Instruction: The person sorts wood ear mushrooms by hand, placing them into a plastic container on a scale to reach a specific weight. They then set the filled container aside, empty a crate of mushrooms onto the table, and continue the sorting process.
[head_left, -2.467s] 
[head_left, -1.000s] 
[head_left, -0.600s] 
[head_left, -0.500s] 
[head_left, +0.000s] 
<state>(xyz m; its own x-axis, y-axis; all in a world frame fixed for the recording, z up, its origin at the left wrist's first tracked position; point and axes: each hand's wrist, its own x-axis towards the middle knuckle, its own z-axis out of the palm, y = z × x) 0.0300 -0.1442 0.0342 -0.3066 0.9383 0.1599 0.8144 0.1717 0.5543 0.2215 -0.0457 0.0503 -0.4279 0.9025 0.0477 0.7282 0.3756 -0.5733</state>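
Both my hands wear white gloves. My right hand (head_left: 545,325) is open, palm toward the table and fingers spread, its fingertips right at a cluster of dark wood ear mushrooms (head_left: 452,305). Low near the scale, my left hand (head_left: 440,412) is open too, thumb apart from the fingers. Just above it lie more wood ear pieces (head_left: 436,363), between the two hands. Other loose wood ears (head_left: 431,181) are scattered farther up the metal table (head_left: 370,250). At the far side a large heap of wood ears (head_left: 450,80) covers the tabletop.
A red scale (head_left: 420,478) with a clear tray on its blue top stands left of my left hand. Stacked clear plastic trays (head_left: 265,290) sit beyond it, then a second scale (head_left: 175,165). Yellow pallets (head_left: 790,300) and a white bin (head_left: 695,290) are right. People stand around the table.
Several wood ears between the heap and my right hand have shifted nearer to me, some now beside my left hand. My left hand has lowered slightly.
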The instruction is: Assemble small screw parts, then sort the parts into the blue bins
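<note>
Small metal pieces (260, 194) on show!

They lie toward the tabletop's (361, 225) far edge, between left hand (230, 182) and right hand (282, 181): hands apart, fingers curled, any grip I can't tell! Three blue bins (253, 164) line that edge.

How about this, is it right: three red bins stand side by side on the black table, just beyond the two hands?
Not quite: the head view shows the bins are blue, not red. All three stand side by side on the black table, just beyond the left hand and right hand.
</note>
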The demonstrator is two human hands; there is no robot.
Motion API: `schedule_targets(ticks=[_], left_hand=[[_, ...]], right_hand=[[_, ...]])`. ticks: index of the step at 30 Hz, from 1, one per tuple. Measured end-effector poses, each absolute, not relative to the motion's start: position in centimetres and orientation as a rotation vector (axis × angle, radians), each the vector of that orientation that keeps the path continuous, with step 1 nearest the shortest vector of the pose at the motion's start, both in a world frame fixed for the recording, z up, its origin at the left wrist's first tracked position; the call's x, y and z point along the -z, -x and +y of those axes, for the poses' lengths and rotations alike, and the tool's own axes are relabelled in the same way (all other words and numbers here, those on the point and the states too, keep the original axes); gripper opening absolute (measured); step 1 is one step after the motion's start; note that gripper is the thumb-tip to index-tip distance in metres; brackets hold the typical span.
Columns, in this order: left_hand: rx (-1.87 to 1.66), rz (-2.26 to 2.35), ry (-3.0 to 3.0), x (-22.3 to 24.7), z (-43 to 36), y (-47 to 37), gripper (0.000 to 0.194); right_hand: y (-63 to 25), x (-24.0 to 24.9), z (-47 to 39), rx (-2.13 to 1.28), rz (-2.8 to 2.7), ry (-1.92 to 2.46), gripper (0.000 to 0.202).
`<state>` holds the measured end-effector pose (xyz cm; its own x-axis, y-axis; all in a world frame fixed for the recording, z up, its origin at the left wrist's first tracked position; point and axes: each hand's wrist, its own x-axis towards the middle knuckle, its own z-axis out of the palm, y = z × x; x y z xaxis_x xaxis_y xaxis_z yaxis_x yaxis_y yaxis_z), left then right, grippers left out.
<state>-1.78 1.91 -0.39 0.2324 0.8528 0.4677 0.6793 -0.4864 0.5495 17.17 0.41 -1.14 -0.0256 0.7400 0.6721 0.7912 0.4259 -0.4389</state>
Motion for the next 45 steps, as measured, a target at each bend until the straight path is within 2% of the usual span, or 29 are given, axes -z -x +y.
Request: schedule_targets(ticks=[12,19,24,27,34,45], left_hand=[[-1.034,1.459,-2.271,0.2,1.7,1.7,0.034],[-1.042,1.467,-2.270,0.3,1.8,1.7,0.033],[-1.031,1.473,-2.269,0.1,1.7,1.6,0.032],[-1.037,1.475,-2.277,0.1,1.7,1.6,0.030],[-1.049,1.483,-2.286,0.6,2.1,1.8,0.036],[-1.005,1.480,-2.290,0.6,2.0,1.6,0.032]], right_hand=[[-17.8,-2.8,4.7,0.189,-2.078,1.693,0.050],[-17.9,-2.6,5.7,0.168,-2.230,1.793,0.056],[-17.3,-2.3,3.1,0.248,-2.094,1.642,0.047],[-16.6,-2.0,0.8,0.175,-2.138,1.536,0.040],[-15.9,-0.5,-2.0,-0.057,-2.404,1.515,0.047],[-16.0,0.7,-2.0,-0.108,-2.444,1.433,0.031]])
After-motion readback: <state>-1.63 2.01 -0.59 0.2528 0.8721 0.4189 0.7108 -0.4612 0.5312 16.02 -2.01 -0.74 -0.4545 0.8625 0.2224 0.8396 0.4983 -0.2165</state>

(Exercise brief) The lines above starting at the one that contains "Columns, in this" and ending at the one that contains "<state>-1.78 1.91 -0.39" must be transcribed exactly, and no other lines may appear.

(Answer section)
Columns, in this order: left_hand: rx (-1.87 to 1.66), rz (-2.26 to 2.35), ry (-3.0 to 3.0), x (-22.3 to 24.7), z (-43 to 36), y (-47 to 37), gripper (0.000 to 0.194); right_hand: y (-63 to 25), x (-24.0 to 24.9), z (-47 to 39), rx (-2.13 to 1.28), rz (-2.8 to 2.7), ry (-1.92 to 2.46), gripper (0.000 to 0.202).
`<state>` holds the measured end-effector pose (xyz cm; its own x-axis, y-axis; all in a world frame fixed for the recording, z up, its origin at the left wrist's first tracked position; point and axes: each hand's wrist, its own x-axis towards the middle knuckle, its own z-axis out of the palm, y = z × x; x y z xaxis_x xaxis_y xaxis_z yaxis_x yaxis_y yaxis_z), left then right, grippers left out.
<state>-1.78 1.91 -0.39 0.2324 0.8528 0.4677 0.6793 -0.4864 0.5495 17.17 0.41 -1.14 -0.0256 0.7400 0.6721 0.7912 0.4259 -0.4389</state>

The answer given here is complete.